Georgi Ivanov Markov was born on March 1, 1929 in Sofia, Bulgaria, which came under the control of the Bulgarian Communist Party in 1944. Although his father was a “class enemy” of the party, Markov published his first novel at the age of 32 to stellar reviews, and he eventually became an acclaimed novelist and playwright. His life among the privileged elite in Bulgarian society — including among communist party members — ended in 1969, when he defected to Italy after learning that his last play had angered the government and put him at risk. By 1971, Markov had immigrated to England, where he received political asylum. After his defection, he was accused by Bulgarian authorities of being a traitor, and tried and convicted in absentia.

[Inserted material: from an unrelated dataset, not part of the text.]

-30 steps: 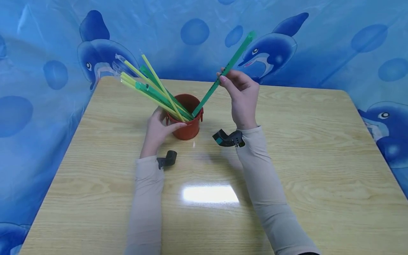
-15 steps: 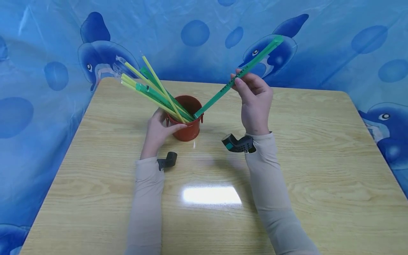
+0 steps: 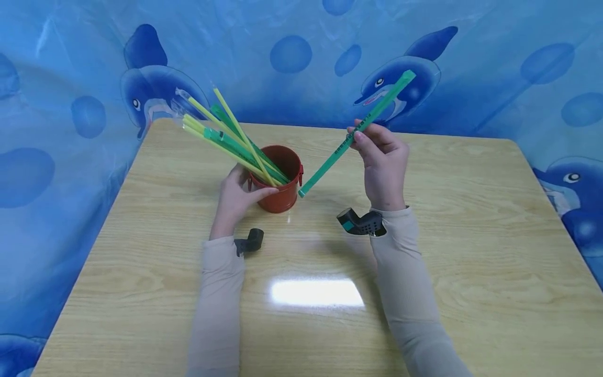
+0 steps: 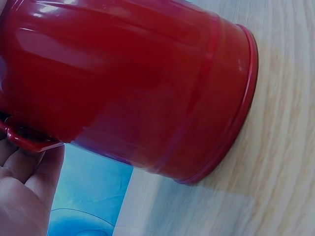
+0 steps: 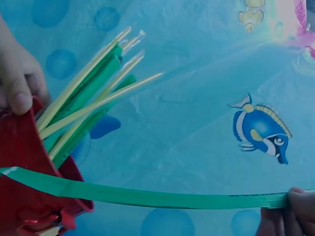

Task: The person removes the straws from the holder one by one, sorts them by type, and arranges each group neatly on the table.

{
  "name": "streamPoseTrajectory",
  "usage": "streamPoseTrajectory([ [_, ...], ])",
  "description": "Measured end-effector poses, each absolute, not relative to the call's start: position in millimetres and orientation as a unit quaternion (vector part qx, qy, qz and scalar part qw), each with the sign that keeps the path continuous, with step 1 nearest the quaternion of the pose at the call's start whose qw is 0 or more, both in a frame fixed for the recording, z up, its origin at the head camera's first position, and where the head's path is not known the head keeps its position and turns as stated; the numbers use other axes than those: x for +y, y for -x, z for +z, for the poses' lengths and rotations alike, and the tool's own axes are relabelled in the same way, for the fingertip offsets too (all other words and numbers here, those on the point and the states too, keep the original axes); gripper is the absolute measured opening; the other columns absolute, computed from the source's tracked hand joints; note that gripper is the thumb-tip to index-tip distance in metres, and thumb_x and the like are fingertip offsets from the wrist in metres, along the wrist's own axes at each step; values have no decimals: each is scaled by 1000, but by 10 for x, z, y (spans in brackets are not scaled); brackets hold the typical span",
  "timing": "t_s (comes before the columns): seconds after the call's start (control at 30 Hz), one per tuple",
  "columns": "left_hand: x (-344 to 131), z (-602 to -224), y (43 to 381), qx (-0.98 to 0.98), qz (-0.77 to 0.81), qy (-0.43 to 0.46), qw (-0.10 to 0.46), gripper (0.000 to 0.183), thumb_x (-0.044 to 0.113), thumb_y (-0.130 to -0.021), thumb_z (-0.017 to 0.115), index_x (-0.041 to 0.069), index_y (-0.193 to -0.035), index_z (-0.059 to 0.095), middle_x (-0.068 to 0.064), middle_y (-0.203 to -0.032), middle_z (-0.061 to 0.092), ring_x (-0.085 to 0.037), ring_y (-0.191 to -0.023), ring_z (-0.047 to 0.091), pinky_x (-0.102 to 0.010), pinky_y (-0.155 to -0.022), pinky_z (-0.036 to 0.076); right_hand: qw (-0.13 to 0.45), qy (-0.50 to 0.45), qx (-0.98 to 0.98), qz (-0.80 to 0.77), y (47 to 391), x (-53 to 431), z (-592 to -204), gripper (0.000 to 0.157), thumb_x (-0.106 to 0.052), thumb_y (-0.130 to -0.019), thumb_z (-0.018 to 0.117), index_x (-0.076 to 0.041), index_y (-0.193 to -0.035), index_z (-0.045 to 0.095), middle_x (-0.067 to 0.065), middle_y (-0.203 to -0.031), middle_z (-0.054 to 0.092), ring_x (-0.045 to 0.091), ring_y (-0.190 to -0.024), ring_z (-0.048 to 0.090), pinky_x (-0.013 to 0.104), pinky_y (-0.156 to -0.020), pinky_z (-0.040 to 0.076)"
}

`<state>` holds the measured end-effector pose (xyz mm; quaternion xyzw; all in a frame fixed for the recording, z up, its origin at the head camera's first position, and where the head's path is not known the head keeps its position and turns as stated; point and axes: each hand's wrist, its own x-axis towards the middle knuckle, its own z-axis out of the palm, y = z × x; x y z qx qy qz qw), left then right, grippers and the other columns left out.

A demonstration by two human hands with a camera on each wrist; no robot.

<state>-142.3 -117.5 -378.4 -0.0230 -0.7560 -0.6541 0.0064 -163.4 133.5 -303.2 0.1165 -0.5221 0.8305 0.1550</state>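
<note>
A small red metal bucket [image 3: 279,200] stands upright on the table, with several yellow straws [image 3: 229,111] and green wrapped straws [image 3: 234,145] leaning left out of it. My left hand [image 3: 236,198] grips the bucket's left side, thumb over the near rim; the left wrist view shows the fingers [image 4: 24,169] by the bucket's handle lug. To the right, my right hand [image 3: 386,165] pinches one green wrapped straw [image 3: 334,156] with dark print, between thumb and fingertips. That straw slants up to the right, its lower end outside the bucket, just right of the rim.
The wooden table [image 3: 480,235] extends on both sides and toward me, with a bright light reflection [image 3: 315,292] near its middle. Behind it hangs a blue sheet [image 3: 254,57] printed with dolphins. Each wrist wears a small black camera [image 3: 360,222].
My right hand has moved right and slightly down with the green straw; its lower end has left the bucket's mouth. The left hand keeps its grip on the bucket.
</note>
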Motion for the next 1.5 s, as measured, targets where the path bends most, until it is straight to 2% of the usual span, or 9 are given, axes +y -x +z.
streamPoseTrajectory([
  [0.17,-1162,-3796,1420,-759,-650,21,4,71,18,-76,81,14,-137,45,-1,-137,48,-16,-132,37,-35,-106,36,106,-104,-570,808,1662,1374,-3154,14,4,-87,62,-1,-95,73,10,-93,70,22,-89,67,32,-80,53],
  [0.53,-1142,-3805,1386,-762,-648,19,5,70,18,-75,81,15,-136,46,-1,-138,48,-19,-133,36,-39,-105,38,-19,-54,-634,771,1730,1533,-3460,20,1,-89,62,8,-106,67,6,-97,70,19,-90,67,30,-83,53],
  [0.67,-1154,-3797,1390,-761,-648,18,6,70,18,-76,80,16,-137,46,-1,-138,48,-19,-133,36,-39,-105,38,-75,-42,-647,758,1776,1570,-3559,22,0,-90,60,9,-110,65,8,-102,69,17,-92,67,29,-81,54],
  [0.83,-1165,-3788,1406,-764,-645,24,13,70,18,-76,80,16,-137,46,-1,-139,47,-19,-133,36,-39,-105,37,-145,-33,-665,732,1865,1598,-3703,30,0,-91,58,17,-117,56,10,-103,69,18,-94,66,26,-79,54],
  [0.97,-1175,-3802,1407,-766,-642,26,17,71,18,-76,81,15,-137,46,-2,-139,47,-20,-133,36,-40,-106,37,-184,-24,-681,708,1940,1581,-3886,32,-1,-91,59,18,-118,55,13,-103,69,17,-89,68,26,-76,55],
  [1.17,-1177,-3813,1409,-764,-644,32,21,71,18,-76,81,15,-137,46,-2,-139,47,-19,-133,36,-39,-106,37,-204,16,-688,697,1977,1533,-4094,27,1,-90,60,15,-112,60,7,-83,70,11,-66,65,23,-64,56],
  [1.3,-1175,-3810,1406,-762,-647,29,18,70,17,-76,80,14,-137,46,-2,-139,47,-19,-134,36,-39,-106,37,-189,16,-709,679,1971,1515,-4144,24,1,-89,61,17,-108,61,4,-74,68,10,-62,64,21,-59,55],
  [1.5,-1165,-3791,1402,-758,-652,29,16,69,17,-77,79,14,-137,46,-1,-138,47,-17,-134,35,-36,-106,36,-160,0,-749,642,1963,1472,-4179,22,1,-87,64,18,-102,62,4,-71,67,8,-58,63,22,-56,55],
])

Markov became a broadcast journalist and commentator for the BBC, reporting on news and cultural affairs behind the Iron Curtain. In June 1975, he began contributing programs to Radio Free Europe, a station funded and supported by the CIA. His weekly shows were sharply critical of Bulgarian bureaucrats and communist party officials, most notably, party leader Todor Zhivkov. Over the next three years, Markov’s programs increasingly inspired dissidents within Bulgaria. Zhivkov and the Bulgarian secret police reportedly enlisted the help of the Soviet KGB to silence Markov — for good.

Photo from a reenactment of the assault on Georgi Markov in which he was pricked with a specially-modified umbrella containing a pellet with the poison ricin.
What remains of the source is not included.